Sinalizo a singularidade do primeiro capítulo, “Les pratiques numériques en milieu populaire”, em que Dominique Pasquier analisa formas de escrita e de leitura de pessoas com baixa escolaridade e provenientes de classes populares em regiões rurais e semi-rurais de França, para quem a Internet “é uma segunda escola” (p. 23). A informação que se procura muito tem diversas finalidades e dirige-se a assimetrias informacionais, a lacunas e insuficiências de serviços de caráter público e/ou de serviços à cidadania (ajudar filhos nos testes, falar com médicos, conhecer direitos laborais, saber experiências de terceiros em cuidados domiciliários ou jardins de infância). As buscas são um esforço de ressimetrização dessas relações sociais.
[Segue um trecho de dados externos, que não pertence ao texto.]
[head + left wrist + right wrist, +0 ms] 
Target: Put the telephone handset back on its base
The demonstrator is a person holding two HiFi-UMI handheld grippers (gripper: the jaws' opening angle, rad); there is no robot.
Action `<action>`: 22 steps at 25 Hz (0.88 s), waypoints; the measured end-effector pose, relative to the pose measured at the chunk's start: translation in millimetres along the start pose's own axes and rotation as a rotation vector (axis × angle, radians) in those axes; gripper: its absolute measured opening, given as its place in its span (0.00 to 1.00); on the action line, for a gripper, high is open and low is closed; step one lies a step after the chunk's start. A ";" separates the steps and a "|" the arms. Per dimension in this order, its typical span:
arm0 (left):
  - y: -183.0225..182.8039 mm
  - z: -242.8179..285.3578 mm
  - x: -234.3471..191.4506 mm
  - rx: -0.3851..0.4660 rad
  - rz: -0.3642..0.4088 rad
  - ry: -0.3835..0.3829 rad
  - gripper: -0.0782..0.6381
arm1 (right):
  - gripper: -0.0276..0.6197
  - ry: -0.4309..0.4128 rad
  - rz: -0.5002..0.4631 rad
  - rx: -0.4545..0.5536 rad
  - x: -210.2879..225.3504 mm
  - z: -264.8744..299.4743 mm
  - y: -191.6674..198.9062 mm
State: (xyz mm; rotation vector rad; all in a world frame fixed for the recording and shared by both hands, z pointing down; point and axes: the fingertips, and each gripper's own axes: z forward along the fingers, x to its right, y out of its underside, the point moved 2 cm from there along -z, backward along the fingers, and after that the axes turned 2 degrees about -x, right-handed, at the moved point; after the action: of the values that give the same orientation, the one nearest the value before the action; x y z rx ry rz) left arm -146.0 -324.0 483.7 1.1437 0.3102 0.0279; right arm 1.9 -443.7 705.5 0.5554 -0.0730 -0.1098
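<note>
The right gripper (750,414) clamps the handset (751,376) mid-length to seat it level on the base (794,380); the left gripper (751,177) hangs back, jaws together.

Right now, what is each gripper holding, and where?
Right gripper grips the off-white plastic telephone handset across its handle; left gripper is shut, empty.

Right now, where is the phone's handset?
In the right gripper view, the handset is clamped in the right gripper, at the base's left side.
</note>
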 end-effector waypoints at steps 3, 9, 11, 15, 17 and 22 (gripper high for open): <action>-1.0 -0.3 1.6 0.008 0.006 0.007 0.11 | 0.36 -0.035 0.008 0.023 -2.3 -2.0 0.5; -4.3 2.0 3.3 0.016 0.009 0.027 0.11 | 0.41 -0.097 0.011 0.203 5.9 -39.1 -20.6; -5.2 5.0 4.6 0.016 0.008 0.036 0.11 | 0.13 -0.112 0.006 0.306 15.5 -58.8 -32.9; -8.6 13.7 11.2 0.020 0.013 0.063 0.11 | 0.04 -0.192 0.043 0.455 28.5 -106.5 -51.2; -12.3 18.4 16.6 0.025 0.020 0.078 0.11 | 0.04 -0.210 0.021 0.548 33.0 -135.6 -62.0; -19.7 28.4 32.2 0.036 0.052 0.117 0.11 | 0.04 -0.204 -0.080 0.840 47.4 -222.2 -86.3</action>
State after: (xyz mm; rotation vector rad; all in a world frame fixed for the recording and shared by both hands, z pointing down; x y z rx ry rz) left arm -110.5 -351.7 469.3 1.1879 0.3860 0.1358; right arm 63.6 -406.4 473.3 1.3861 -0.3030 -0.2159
Desta análise relevo também a profícua interligação estabelecida entre práticas e modalidades de leitura, convencionalmente categorizadas e mantidas separadas, tais como a interligação entre cultura cultivada e atividades de lazer e entretenimento, ou entre aprendizagens escolares e as proporcionadas por passatempos populares, os saberes da mão (cozinha, reparações de utensílios e da habitação, confeção de roupa). Entre estas destacam-se as aprendizagens por Facebook e Wikipédia, com meios escritos para os saberes especializados e com vídeos de voz-gesto e tutoriais para os saber-fazer, meios que propiciam uma relação ético-prática com o saber, na formulação de Bernard Lahire (p. 26).
Na conclusão do capítulo “Lire au format numérique. Vers de nouvelles pratiques de lecture?”, Françoise Paquienséguy sublinha o caráter complexo mas também heurístico dos estudos sobre a leitura digital. Não será certamente um contributo pequeno compreender, através deste livro, como em França as desigualdades sociais, culturais, educativas não se esbateram, podendo ter aumentado face a uma presença do digital mais alargada e notória na sociedade. Mais relevante será certamente perceber ao longo do livro, com casos e estudos longitudinais, com bibliografia orientadora, como as desigualdades de classe, território, género ou idade se manifestam em formas novas nas leituras e escritas digitais de grupos e indivíduos que, em tempos marcados pela privatização e pela individualização, viram as suas vidas em sociedade reconfiguradas.